Earl Leggett
Hinds has produced some outstanding athletes, but probably none more so than football player Earl Leggett. A Florida native, Leggett came to Mississippi in 1951 and became a Hinds star. He led Hinds to a 9-0 record in 1954, culminating in its only national championship and a win in the Junior Rose Bowl.
Leggett then became an All-Southeastern Conference performer at Louisiana State University and a 1957 first-round pick of the Chicago Bears. He was part of the famed “Monsters of the Midway” defense that led the Bears to the 1963 NFL championship. Toward the end of his career, he played with the Los Angeles Rams’ “Fearsome Foursome” defense and the New Orleans Saints.
He retired in 1970 and became Hinds’ head football coach. “The way they’d sit on the bus in those days, the coach sat at the front. When they’d get to the stadium, Earl stepped off the bus and he was such a man that a lot of teams said (Hinds) had the game won right there,” Hinds President Dr. Clyde Muse, a longtime friend of Leggett’s, said with a laugh. Leggett found his next calling as an assistant, eventually landing in the National Football League. He spent the next 24 years coaching with six different franchises and helped the then-Los Angeles Raiders to victories in Super Bowl XV and XVIII as their defensive line coach.
Leggett died in 2008 at age of 75 in Raymond. NFL Hall of Famer Howie Long spoke of the lessons he learned from Leggett during the Raymond Campus memorial: “He told me, ‘If you do what I tell you to, work as hard as you can, I’ll make you a household name in every house in America.’”

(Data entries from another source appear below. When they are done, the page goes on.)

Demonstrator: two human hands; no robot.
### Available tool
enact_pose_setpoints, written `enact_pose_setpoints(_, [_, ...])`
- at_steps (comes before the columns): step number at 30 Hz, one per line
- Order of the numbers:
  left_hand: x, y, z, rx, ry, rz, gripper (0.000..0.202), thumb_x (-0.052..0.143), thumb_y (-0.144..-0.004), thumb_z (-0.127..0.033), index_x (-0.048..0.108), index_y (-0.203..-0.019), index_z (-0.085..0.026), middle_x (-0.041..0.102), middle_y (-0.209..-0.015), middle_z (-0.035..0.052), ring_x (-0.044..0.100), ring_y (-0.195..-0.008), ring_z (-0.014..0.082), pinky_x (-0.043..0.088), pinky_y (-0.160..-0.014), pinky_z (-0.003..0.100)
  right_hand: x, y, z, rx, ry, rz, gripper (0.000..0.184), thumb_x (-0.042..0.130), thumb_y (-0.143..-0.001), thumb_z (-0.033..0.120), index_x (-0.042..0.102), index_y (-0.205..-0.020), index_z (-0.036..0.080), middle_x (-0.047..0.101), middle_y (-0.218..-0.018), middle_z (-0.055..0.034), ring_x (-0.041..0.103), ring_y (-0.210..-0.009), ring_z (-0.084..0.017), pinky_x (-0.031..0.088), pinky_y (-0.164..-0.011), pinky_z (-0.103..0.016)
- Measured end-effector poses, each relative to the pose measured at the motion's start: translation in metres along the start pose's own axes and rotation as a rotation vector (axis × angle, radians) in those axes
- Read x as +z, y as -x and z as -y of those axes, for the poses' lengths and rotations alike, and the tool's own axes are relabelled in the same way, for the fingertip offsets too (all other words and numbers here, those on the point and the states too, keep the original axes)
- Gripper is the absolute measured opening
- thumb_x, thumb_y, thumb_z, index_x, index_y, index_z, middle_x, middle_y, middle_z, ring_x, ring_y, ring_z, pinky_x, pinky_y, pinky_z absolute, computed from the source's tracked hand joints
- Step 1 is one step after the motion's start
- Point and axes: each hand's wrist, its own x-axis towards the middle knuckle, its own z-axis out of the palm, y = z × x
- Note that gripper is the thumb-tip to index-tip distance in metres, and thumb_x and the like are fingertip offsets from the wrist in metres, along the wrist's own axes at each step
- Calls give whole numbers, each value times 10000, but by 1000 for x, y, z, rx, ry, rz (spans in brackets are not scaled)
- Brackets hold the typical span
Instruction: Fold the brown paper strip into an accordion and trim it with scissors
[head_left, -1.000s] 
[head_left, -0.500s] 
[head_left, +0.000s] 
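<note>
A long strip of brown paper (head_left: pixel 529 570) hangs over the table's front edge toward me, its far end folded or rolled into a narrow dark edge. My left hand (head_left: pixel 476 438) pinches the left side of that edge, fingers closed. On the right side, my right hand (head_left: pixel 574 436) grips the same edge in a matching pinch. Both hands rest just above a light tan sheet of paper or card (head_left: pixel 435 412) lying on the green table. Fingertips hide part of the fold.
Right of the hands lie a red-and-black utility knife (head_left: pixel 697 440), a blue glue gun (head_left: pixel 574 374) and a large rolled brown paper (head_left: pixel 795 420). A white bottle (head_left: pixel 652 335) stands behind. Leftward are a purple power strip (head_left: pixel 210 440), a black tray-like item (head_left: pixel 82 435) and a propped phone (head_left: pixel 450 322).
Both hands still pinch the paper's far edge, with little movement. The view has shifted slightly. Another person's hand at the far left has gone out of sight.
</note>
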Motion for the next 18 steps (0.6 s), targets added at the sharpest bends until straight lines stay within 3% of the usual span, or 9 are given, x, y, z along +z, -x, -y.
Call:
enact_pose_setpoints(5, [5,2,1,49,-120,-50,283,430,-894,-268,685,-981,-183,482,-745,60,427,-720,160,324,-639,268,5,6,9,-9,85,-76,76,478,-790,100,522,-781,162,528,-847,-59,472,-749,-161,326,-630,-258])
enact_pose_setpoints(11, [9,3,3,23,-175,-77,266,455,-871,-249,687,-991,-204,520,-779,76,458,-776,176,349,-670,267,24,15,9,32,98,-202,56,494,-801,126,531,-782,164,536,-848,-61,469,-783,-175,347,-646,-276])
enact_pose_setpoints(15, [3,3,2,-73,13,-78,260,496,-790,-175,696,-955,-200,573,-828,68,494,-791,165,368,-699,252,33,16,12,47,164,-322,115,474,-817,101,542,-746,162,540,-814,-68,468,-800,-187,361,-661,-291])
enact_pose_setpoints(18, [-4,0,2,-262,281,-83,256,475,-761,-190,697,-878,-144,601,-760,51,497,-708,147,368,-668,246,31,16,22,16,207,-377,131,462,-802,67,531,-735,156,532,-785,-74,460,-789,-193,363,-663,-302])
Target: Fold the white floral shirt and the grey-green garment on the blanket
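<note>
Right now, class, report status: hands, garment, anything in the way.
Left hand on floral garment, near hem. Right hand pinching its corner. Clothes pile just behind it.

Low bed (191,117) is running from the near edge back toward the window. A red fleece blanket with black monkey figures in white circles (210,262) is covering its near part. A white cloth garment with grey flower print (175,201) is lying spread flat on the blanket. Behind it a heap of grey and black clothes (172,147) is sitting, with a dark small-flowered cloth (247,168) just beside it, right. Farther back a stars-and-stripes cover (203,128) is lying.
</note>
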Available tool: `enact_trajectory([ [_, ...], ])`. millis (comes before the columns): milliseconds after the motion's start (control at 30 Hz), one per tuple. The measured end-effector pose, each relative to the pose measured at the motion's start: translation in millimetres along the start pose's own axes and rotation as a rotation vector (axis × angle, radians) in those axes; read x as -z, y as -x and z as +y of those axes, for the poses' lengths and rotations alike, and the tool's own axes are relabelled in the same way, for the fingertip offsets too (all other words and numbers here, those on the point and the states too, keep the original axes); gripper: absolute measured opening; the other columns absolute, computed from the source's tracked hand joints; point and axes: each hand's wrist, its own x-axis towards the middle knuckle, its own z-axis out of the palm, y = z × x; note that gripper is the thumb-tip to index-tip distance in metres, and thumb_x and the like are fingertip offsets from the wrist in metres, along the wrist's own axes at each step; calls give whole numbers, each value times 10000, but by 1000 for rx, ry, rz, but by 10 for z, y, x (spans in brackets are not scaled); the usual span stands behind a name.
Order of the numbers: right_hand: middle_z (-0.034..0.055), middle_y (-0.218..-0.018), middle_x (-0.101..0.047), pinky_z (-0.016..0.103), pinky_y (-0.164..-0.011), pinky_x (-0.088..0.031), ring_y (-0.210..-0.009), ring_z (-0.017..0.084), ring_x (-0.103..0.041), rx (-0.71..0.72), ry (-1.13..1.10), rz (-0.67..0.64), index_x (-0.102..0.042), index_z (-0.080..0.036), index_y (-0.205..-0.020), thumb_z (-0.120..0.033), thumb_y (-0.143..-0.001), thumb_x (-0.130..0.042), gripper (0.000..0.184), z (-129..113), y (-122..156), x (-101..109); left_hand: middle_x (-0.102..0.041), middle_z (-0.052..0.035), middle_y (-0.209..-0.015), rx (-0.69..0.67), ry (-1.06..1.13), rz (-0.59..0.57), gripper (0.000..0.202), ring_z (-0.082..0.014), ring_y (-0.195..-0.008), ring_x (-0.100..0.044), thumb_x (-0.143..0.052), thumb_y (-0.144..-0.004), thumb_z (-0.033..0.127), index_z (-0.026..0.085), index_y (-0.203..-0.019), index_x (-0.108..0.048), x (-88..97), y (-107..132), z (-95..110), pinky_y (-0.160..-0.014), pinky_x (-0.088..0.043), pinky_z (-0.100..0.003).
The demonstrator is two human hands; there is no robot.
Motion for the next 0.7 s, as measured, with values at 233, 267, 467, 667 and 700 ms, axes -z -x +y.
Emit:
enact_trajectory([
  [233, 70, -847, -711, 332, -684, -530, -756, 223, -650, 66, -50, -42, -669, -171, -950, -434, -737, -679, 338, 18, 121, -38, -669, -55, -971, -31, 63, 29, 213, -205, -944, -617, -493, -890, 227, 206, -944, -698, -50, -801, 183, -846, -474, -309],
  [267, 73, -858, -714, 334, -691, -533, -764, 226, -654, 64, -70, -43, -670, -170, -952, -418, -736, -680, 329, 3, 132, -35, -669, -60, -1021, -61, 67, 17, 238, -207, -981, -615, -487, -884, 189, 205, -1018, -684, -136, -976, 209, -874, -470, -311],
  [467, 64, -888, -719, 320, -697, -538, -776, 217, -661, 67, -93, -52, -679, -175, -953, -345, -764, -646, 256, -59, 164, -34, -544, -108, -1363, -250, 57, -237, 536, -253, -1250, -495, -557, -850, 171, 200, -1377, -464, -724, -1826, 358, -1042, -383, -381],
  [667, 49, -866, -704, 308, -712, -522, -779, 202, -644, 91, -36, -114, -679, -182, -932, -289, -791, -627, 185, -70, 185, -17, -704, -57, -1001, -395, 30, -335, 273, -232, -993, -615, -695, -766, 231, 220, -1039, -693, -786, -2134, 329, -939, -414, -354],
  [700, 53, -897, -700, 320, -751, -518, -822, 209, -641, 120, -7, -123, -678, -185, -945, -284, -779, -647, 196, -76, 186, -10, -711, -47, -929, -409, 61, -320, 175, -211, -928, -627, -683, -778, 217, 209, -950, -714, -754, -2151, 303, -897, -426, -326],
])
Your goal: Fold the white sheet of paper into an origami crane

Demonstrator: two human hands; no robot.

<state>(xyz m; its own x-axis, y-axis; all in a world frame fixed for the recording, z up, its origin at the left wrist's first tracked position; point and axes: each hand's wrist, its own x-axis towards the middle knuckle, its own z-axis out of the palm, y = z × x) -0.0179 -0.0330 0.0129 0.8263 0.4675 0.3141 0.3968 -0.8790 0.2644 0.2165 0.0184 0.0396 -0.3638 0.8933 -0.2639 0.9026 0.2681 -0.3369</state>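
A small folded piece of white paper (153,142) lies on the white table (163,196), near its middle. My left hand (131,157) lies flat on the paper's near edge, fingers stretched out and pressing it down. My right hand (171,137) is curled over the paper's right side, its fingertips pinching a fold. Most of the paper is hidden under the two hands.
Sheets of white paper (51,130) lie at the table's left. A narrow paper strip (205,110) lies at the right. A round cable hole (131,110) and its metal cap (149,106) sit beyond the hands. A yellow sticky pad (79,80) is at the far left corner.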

Leggett applied that same approach to his own life. He was inducted into Sports Halls of Fame for the National Junior College Athletic Association, Mississippi Association for Community and Junior Colleges, Hinds and the Mississippi Sports Hall of Fame. His service to Hinds included serving on the Foundation board. He started the Hinds Athletic Alumni Chapter and served as its president until his death.